On March 16, Cook County Circuit Judge Caroline Kate Moreland signed off on the settlement agreement between Saint Ann, Mo.-based Moran Foods and a class of plaintiffs, purportedly including nearly 700 workers.

Under the settlement agreement, workers would receive $625 each. Lawyers for the plaintiffs would receive 35% of the total settlement fund, or $267,656.

Plaintiffs were represented by attorneys Jay Edelson and J. Eli Wade-Scott, of the Edelson PC firm, of Chicago, and David Fish, of the Fish Law Firm, of Naperville.

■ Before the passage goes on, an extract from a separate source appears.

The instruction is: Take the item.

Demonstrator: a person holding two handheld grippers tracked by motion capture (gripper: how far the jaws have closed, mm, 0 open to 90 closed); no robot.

Those attorneys filed suit against Moran Foods and Save-A-Lot in 2019, asserting the company had violated the Illinois Biometric Information Privacy Act in the way it required its workers to scan their fingerprints on the company’s biometric employee time clocks. The lawsuit was filed on behalf of named plaintiff Andre Brown, who had worked at a Save-A-Lot location.

According to Save-A-Lot’s website, the company operates six stores in the city of Chicago, as well as other Illinois stores in Chicago’s suburbs and Rockford, among other locations elsewhere in the state.

The so-called biometric time clocks used by Save-A-Lot and many other employers across the U.S. require employees to provide some kind of biometric identification – typically, a fingerprint – to verify their identity when punching the clock at the start and end of work shifts. Such verification is sought by employers to reduce incidences of so-called punch fraud, a practice in which workers will punch the clock on behalf of co-workers to make it appear they are on the job, when their colleagues have either arrived late or left work early.

In recent years, however, thousands of Illinois employers who use such systems have been targeted by a wave of class action lawsuits under the Illinois BIPA law. The lawsuits do not allege the workers were actually harmed by the practice of scanning fingerprints.

Rather, they say, the employers failed to first secure written authorization from employees before requiring them to scan their fingerprints, and failed to provide certain notices to workers allegedly required by the law, regarding how the company would store, use, share and ultimately, destroy the workers’ scanned fingerprint data.

Under the BIPA law, workers are allowed to demand damages of $1,000-$5,000 per violation, with individual violations defined as each time a worker scanned their fingerprint. For employers with hundreds or thousands of employees, such damages could quicky balloon to multiple millions of dollars of liability, if not more.

Further, under a recent Illinois Supreme Court ruling, plaintiffs do not need to demonstrate they were actually harmed by the data collection to sue in Illinois courts. Rather, to bring potentially massive lawsuits, they need only accuse an employer of violating the technical notice-and-consent provisions of the BIPA law.

Faced with such potentially massive judgments, many employers, defending themselves against such BIPA class actions, have opted in recent months to settle, rather than continue to fight a difficult battle in court.

According to the settlement agreement, Moran was awaiting a decision by Judge Moreland on its motion to dismiss the BIPA class action when the two sides entered settlement talks. They reached an agreement in August 2020, according to the agreement.

In the agreement, Moran said it continued to deny the accusations in the lawsuit. However, they said the deal was needed to “avoid the time, risk, and expense” of fighting the litigation, as well as the “risk posed by the … claim for damages under BIPA.”

Under the agreement, Moran agreed to pay a gross sum of $1,100 per employee included in the plaintiffs’ class. The settlement agreement said that class included 693 workers employed by Moran who had used Moran’s fingerprint-scanning time clocks since Feb. 27, 2014.

Moran was represented in the action by attorneys Joel Griswold, Bonnie Keane DelGobbo and Maria A. Boelen, of the firm of Baker & Hostetler LLP, of Chicago.